— Czy poznalibyście tego chłopca, Hines?
— Zdaje mi się, że tak, ale nie ręczę. Ale ot... ot on! on! tu stoi... Poznaję go jak najwyborniej.
Gdy wskazał na mnie, potem rzekł doktór:
— Sąsiedzi, nie wiem czy ci, którzy teraz przyjechali, są oszustami lub nie, jeżeli jednak niemi nie są, to jestem idyotą. Uważam też za obowiązek nasz pilnować, żeby się ztąd nie oddalali, dopóki nie wejrzymy w całą tę sprawę. Chodź ze mną, Hines, chodźcie i wy wszyscy. Zaprowadzimy tych ludzi do szynkowni i postawimy ich twarzą w twarz z tamtymi dwoma, a mniemam, że się czegoś dowiemy.

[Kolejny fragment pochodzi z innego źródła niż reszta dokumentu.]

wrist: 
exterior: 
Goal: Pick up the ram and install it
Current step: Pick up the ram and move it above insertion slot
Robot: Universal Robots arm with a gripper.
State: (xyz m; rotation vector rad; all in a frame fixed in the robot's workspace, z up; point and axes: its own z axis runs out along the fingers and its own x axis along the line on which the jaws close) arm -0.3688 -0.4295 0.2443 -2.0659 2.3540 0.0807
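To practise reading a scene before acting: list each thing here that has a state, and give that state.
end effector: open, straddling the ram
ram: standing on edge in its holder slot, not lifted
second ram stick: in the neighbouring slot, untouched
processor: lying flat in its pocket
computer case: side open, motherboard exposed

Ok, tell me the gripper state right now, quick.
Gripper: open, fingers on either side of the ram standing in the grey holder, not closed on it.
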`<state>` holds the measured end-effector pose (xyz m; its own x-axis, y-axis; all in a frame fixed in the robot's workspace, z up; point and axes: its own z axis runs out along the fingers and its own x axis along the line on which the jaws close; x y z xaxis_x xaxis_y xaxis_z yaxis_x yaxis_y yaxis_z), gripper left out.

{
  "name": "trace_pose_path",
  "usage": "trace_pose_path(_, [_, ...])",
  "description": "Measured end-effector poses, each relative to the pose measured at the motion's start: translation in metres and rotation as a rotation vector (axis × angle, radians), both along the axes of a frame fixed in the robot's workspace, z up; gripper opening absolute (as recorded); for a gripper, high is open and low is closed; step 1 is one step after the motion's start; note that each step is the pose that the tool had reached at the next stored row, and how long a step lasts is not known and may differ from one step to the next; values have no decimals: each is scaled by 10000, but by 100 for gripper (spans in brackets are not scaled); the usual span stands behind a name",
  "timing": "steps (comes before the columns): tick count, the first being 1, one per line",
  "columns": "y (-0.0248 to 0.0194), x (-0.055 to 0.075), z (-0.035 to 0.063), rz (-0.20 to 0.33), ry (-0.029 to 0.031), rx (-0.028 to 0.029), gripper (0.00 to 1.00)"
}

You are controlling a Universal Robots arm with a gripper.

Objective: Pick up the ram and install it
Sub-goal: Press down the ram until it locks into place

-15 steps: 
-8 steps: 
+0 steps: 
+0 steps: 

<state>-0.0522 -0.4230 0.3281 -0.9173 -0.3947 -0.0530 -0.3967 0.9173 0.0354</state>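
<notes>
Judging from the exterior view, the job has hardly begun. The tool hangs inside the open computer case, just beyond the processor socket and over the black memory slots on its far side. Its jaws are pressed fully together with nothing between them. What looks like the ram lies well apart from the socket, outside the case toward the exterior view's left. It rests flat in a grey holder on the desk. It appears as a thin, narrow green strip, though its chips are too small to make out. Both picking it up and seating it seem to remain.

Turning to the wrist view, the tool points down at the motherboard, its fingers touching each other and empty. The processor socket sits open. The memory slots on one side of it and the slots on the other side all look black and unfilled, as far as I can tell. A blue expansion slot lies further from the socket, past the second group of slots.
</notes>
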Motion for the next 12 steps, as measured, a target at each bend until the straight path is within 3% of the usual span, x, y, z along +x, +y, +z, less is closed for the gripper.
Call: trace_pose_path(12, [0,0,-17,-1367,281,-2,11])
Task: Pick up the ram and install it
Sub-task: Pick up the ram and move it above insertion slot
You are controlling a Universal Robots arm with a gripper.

Tłumowi tylko w to graj, zwłaszcza, że przyjaciele króla spuścili nieco nos na kwintę. Ruszyliśmy więc wszyscy. Słońce miało się już ku zachodowi. Doktór wiódł mnie za rękę i chociaż nic mi złego nie robił, ale ręki mojej nie puszczał.
Weszliśmy wszyscy do ogromnej sali miejscowego hotelu, zapalono kilka świec i posłano po nowoprzybyłych. Doktor zagaił rzecz słowami:
— Nie chciałbym okazywać się zbyt surowym względem tych ludzi, ale pewien jestem, że są oszustami, a w takim razie mieć mogą wspólników, o których nic nie wiemy. Jeżeli zaś tak jest, to czy owi wspólnicy nie umknęli z owym workiem złota, zostawionym przez Piotra Wilks’a? Prawdopodnie tak. Jeżeli więc ci ludzie nie są oszustami, to nie powinni mieć nic przeciwko temu, żebyśmy posłali po te pieniądze i zatrzymali je u siebie, dopóki nie zostanie dowiedzione, kto jest prawowity ich właściciel. Mam słuszność, czy nie?
Jednogłośnie przyznano mu słuszność. Pomy-
Strona:PL Mark Twain - Przygody Hucka 02.djvu/063
Ta strona została uwierzytelniona.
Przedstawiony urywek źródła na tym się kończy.